[Exercise instructions]
Without any images, write the data out exactly as it appears.

[Collected material]
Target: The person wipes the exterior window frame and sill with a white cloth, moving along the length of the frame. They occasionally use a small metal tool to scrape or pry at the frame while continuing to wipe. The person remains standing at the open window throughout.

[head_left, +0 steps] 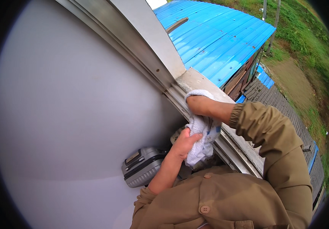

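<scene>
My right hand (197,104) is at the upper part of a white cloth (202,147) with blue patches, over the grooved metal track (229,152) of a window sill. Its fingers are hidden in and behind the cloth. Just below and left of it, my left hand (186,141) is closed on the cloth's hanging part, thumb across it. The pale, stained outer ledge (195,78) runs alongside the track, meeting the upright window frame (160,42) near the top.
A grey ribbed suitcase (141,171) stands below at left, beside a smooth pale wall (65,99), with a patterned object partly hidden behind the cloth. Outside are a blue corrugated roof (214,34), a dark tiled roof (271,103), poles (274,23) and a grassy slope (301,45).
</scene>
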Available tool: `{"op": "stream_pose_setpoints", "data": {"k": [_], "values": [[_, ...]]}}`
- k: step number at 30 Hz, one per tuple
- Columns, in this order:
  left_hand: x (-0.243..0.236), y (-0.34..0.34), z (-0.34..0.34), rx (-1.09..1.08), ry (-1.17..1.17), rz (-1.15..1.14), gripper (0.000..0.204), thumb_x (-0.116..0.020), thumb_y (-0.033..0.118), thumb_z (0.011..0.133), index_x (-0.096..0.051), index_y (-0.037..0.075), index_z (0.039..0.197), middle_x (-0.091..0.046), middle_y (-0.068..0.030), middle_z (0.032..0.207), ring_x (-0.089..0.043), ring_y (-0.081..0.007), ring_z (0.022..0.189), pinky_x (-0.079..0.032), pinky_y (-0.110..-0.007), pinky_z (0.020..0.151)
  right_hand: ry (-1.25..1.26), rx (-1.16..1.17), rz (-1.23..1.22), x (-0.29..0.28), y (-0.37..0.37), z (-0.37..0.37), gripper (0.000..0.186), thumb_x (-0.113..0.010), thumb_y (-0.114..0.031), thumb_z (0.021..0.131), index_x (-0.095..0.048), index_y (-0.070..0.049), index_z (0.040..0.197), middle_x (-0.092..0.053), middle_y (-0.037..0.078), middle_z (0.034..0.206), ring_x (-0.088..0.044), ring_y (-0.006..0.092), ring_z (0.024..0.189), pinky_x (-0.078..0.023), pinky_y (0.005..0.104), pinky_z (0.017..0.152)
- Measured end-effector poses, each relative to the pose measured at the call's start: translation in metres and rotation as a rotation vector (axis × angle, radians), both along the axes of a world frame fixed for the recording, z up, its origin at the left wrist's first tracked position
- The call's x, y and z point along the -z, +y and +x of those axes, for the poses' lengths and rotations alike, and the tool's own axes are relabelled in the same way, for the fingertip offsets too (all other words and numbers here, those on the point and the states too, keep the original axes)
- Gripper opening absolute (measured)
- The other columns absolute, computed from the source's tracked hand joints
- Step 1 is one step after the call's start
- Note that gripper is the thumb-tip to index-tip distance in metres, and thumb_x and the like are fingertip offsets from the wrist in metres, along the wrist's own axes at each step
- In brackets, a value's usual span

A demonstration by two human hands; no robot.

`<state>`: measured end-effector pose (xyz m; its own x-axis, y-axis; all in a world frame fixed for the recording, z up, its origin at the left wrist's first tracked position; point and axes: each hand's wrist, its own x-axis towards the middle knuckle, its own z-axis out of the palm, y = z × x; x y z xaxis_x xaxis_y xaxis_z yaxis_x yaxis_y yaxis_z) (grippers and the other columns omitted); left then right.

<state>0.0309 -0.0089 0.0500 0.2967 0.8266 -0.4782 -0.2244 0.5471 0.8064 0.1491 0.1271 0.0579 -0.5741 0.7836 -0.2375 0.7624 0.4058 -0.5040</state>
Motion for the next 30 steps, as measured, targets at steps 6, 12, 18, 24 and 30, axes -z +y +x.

[Expected answer]
Target: The person wipes the exterior window frame and sill with a white cloth, moving along the length of the frame. They occasionally use a small metal tool to scrape or pry at the frame while continuing to wipe. The person remains standing at the open window throughout.

[head_left, +0 steps] 

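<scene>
My right hand (197,104) is at the upper part of a white cloth (202,147) with blue patches, over the grooved metal track (229,152) of a window sill. Its fingers are hidden in and behind the cloth. Just below and left of it, my left hand (186,141) is closed on the cloth's hanging part, thumb across it. The pale, stained outer ledge (195,78) runs alongside the track, meeting the upright window frame (160,42) near the top.
A grey ribbed suitcase (141,171) stands below at left, beside a smooth pale wall (65,99), with a patterned object partly hidden behind the cloth. Outside are a blue corrugated roof (214,34), a dark tiled roof (271,103), poles (274,23) and a grassy slope (301,45).
</scene>
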Available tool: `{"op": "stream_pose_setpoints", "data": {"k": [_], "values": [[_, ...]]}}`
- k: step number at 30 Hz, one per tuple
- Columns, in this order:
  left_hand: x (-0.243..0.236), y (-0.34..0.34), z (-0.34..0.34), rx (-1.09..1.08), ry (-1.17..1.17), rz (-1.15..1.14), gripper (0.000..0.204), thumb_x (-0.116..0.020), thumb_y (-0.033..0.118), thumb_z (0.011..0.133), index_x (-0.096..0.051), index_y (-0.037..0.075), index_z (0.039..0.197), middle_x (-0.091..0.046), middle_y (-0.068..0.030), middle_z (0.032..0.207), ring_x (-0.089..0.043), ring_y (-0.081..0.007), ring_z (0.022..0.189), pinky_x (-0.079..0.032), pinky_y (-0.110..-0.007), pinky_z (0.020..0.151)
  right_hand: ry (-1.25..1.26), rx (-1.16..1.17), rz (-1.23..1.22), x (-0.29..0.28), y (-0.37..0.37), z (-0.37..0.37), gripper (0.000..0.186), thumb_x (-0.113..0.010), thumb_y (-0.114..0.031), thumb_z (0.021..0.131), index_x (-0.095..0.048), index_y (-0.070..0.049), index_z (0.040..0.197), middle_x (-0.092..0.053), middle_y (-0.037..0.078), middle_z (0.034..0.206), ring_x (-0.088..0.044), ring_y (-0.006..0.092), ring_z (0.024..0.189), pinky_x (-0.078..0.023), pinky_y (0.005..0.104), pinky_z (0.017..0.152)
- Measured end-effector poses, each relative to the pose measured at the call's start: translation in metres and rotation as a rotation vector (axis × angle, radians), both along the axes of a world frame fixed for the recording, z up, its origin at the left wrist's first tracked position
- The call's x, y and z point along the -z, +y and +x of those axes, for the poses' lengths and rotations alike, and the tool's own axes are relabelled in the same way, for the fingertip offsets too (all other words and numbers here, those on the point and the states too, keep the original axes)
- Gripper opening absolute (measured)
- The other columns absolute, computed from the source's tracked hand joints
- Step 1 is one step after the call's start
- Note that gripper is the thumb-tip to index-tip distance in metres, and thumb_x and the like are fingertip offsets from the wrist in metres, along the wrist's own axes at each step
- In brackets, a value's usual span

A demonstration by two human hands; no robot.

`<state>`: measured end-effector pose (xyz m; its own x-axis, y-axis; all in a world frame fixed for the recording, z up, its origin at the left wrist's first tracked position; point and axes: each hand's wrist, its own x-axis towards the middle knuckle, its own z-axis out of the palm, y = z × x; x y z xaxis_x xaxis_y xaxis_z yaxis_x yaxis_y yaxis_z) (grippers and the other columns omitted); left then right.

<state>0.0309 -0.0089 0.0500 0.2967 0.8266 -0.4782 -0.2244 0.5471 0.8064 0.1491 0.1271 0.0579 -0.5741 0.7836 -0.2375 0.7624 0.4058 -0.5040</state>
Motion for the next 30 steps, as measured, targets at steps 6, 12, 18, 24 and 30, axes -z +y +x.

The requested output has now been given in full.